La procédure a été mise en place à la suite de l’élection américaine, et s’appliquera désormais à la France entière. Le Président CEO Jack Dorsey explique :

« Bien sûr, la liberté d’expression, c’est bien, mais pas quand cela va à l’encontre de nos intérêts. Il s’agit de lutter contre les extrémismes, contre la montée de l’extrême droite et de leurs idées nauséabondes, contre leur négation de la société multiculturelle comme but ultime du politique. En cela, la fin justifie les moyens. »

Un utilisateur pourtant déplore :

« Ces mesures sont excessives. Les tweets devenus invisibles le sont pour toute personne n’étant pas directement abonnée, et la rediffusion des tweets par les personnes abonnées est aussi invisible. Ce qui fait que vos followers se lassent très vite, d’eux-mêmes, de vous retweeter, en pensant que personne ne partage vos idées ni ne les trouve drôles. »

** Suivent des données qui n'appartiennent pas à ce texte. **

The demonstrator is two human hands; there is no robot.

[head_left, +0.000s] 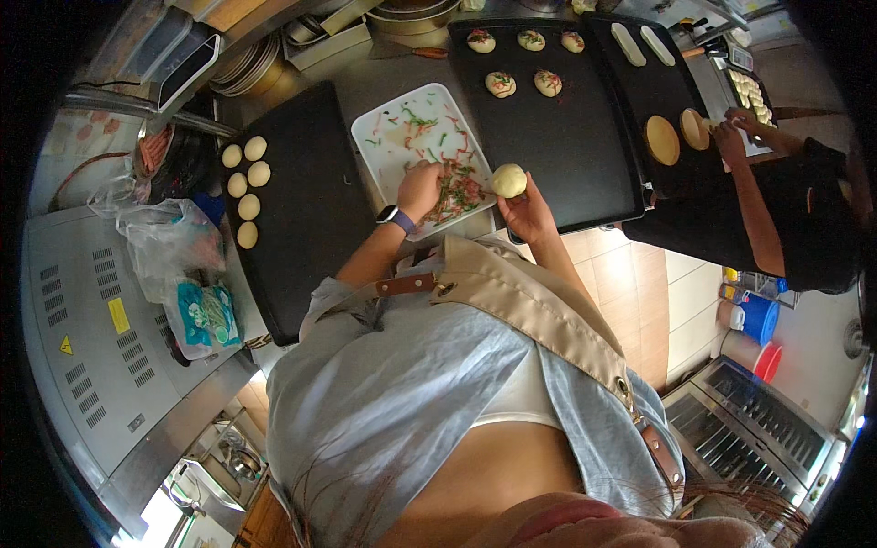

Un autre utilisateur a fait remarquer, pendant la conférence :

« A utiliser ce genre de pratique contre les réseaux nationalistes, twitter devrait aussi les utiliser contre les groupes terroristes et les pédophiles, qui eux, ne sont jamais inquiétés. Les appels à la haine et au crime constants des nombreux doubles de Mohamed Merah qui infectent la toile, par exemple, pourraient être automatiquement ciblés. Est-ce difficile de faire un filtre qui utilise le shadow ban sur tous les tweets contenant les mots ‘Juifs’, ‘tous’, ‘brûler’ ?»

Le Président CEO Jack Dorsey a répondu que ce n’était pas possible, à cause des lois de liberté d’expressions et de liberté de religions, car « cela impliquerait de bannir tout le Saint Coran ».